Ja, das trifft eindeutig zu. Der Schaden an Psyche und Körper ist enorm. Ich meine zu wissen, dass man den nie mehr gutmachen kann; keine Therapie ihn beheben wird. Ich kann und will nicht vergessen oder heilwerden. Es ist so unbegreiflich, so viel was ich erlebt habe. Niemand darf mir mein Opfersein wegnehmen, wenigstens das bleibt mir. Wenigsten dieser gesellschaftliche Status gehört mir, wenn mir schon meine Kindheit, meine Unversehrtheit, meine Unbeschwertheit und eine Zukunft, so wie ich sie mir gewünscht hätte, genommen wurde. Mit dem Ausdruck «Ich bin Opfer geworden» kann ich vielleicht Worte finden, um den anderen zu erklären, was mir angetan wurde. Ich bin Opfer von vielen Straftaten geworden; Opfer von vielen Tätern. Ich musste als Opfer viele Täter aushalten. Und das bleibt mir für immer in diesem Erdenleben. Und wenn Menschen mir nicht glauben wollen, dann kann ich wenigstens sagen, ich bin ein Opfer. Niemand hat das Recht von mir zu fordern, dass ich aus dieser Opferrolle aussteige, dass ich mit meiner Vergangenheit abschliessen muss, dass ich weitergehen soll, dass ich mich versöhnen soll mit meiner Geschichte. Ich darf Opfer sein und bleiben, weil ich Opfer bin. Unfreiwillig bin ich Opfer geworden, niemand hat mich gefragt oder mir eine Wahl gelassen, nun bleibt mir nur die Wahl, ob ich jemals nicht mehr Opfer sein will.

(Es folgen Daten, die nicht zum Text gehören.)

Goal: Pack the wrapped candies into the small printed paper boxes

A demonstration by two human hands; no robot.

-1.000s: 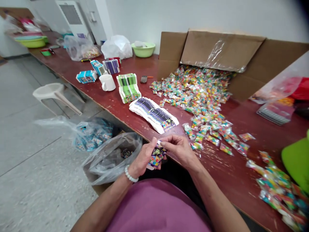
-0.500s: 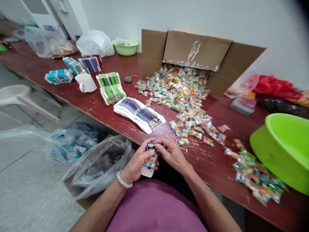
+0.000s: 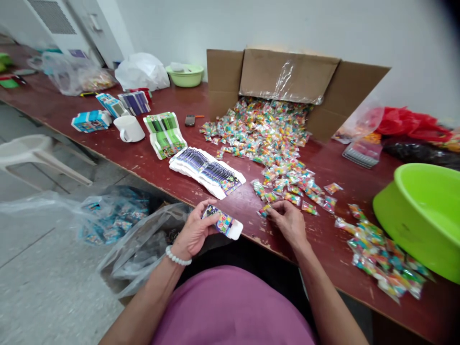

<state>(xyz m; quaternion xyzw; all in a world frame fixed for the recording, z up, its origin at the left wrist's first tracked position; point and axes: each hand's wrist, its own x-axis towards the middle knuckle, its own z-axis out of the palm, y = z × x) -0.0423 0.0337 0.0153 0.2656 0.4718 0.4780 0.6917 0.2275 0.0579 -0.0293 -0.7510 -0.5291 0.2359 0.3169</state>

Aber da ist diese Stimme im mir, ich will nicht Opfer bleiben, Opfer sein hat mit Hilflosigkeit, mit fehlender Wahl, mit geschehen lassen zu tun und das will ich nicht mehr. Ich will leben, atmen, mich freuen, wählen können, normal sein. Was ist das Gegenteil von Opfer? Täter. Das will ich entschieden nicht! Ich will auch kein Täter sein! Oder vielleicht manchmal doch; Täter werden an denen, die mir dieses Schreckliche angetan haben. Zurückzahlen. Rache üben. Recht bekommen. Ja das möchte ich manchmal schon. Aber das befreit mich nicht wirklich aus dem Opfersein und es entsteht kein Frieden in meinem Herzen, wenn ich zum Täter werde. Ein Internetportal zeigt als Gegenteil von Opfer, neben Täter noch König oder Gewinner an. Das gefällt mir! Ich will nicht nur Opfer sein; ich will Gewinner sein! Und deshalb entscheide ich mich, mich durch jede Therapiestunde und den damit verbundenen Schmerz zu quälen. Deshalb entscheide ich mich, immer wieder weiterzugehen, aufzustehen, zu hoffen, zu beten, Geld und Zeit zu investieren in diesen Weg. Ich will leben und einmal sagen können: «Was mich nicht umgebracht hat, hat mich stark gemacht!» Deshalb fange ich eine Ausbildung in Trauma-Begleitung an; deshalb rede ich über meine Geschichte; deshalb will ich anderen Betroffenen einen Platz geben, an dem sie erzählen können. Weil ich Opfer sein darf und weil ich Gewinner werden will. Und mit meiner Entscheidung in meinem Herzen, Gewinner zu werden, steige ich aus, aus der Hilflosigkeit.
Ich konnte ja nicht anders als hilflos sein, als Kind hat man keine Wahl und noch heute habe ich oft keine Wahl, weil mein Inneres einfach reagiert. Aber ich will gewinnen! In allen Tränen, die nun endlich fliessen dürfen, bin ich noch einmal ganz schwach, ganz fest Opfer und gleichzeitig ist dieser Gewinnerschrei in meinem Herzen, den ich auch anderen zurufen will: «Wir gewinnen an jedem Tag an Leben, an Freude, an Freiheit, an Licht in unserem Leben, wenn wir diesen Heilungsweg gehen!» Und wenn ich aus dem Opferleben aussteigen kann, werden auch meine Kinder frei und müssen nicht noch einmal einen Opfer-Weg gehen. Sie dürfen sehen, dass es ein anderes Leben gibt.
Und deshalb bleibe ich immer Opfer und werde doch zum Gewinner!